London: British insurer Prudential said Wednesday it was withdrawing from a bid to buy AIA, the Asian arm of AIG, after the US group refused to lower its asking price.
Prudential said in a statement it was “in negotiations with American International Group, Inc. (AIG) for the termination of the agreement (the SPA) for the combination of Prudential with AIA Group Limited.”
The deal had foundered after AIG turned down Prudential’s request to cut the price tag of $35.5 billion (€29 billion) to nearer $30 billion, following a revolt by the British company’s shareholders.
Prudential chairman Harvey McGrath said: “Unfortunately, it has not been possible to reach agreement so we feel it is in the best interest of our shareholders not to pursue this opportunity.
“We are therefore withdrawing from the transaction.”
The takeover would have been the biggest ever in the insurance sector, transforming Prudential into the world’s top non-Chinese insurer by market capitalisation, ahead of major competitors Allianz and AXA.
In its statement, Prudential said it would pay AIG a break fee of more than 152 million pounds (224 million dollars, 183 million euros), plus legal fees of 81 million pounds.
The collapse of the deal will place enormous pressure on Prudential’s chief executive Tidjane Thiam, who aimed to transform the 162-year-old British company into an international insurance powerhouse.

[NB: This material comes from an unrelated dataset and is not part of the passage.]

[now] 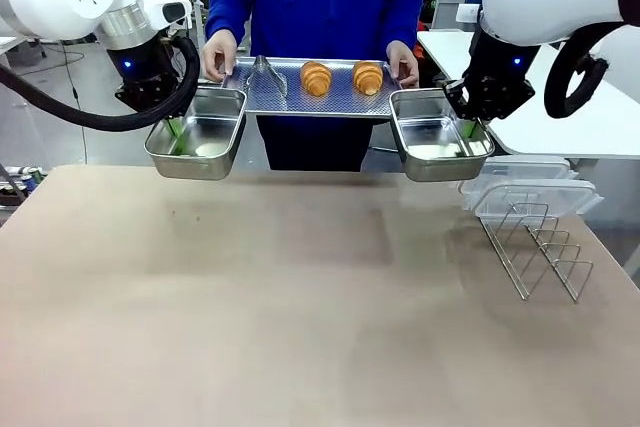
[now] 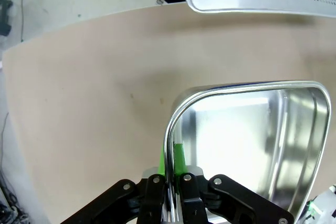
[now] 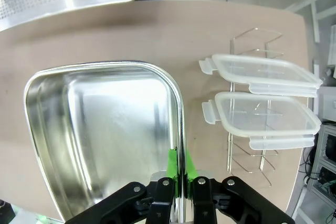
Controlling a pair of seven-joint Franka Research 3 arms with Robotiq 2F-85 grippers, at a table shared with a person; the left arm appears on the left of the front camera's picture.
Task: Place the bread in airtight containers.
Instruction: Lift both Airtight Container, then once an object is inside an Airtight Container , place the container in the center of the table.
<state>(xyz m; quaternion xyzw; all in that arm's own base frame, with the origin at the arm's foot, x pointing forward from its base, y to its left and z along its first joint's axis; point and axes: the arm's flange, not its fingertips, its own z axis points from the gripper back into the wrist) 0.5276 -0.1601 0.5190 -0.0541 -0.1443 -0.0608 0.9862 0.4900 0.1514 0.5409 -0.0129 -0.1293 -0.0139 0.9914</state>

Thiam, born in the Ivory Coast, but with French nationality, took a huge gamble by making the ambitious bid for AIA only six months into his job at the helm of Prudential.
In the statement, Thiam said Prudential would maintain a strong focus on growing its business in Asia.
The firm had entered into the potential deal “from a position of strength in Asia and we view the region as offering excellent growth opportunities for Prudential,” he said.
But the Financial Times said on Wednesday that some investors were calling for Thiam’s head after his failure to renegotiate the deal.
“It will be an early agenda item -- who will be the new CEO,” one major unnamed investor told the paper.
The Daily Telegraph reported that AIG had turned its back on Prudential and was instead pursuing other options.
Quoting sources, the paper said AIG was exploring talks with sovereign wealth funds, including Singapore-controlled GIC and Temasek, and Qatar Holdings, which could become “cornerstone investors” in AIA ahead of reviving plans for an initial public offering in Hong Kong.
The Telegraph said the implosion of the deal had made Prudential a bid target itself.
AIG said on Tuesday it would not agree to Prudential’s request to reduce the asking price.
In a terse statement, it said that “after careful consideration, the company will adhere to the original terms of its previously announced agreement.
“The company will not consider revisions to those terms,” it added.
Prudential had agreed in March to the original 35.5-billion-dollar takeover price for AIA but then scrambled to get a reduction as some shareholders, such as asset manager F&C, baulked at the cost.
Prudential’s newly listed shares in Hong Kong and Singapore fell Wednesday.
Investors marked down the insurer’s Hong Kong share price by 0.47 percent to 63.20 Hong Kong dollars (8.10 US dollars), while the stock was down 10 cents, or 1.20 percent, to 8.22 US dollars in Singapore.
Wooing investors, Prudential last week took out secondary listings in Hong Kong and Singapore ahead of a 21-billion-US-dollar rights issue to help fund the deal.
Despite the share price falls, one Hong Kong-based analyst suggested there might well be relief that the deal had fallen through.
“AIA is three times bigger than Prudential -- it’s too big for Prudential to swallow,” Fulbright Securities general manager Francis Lun told AFP.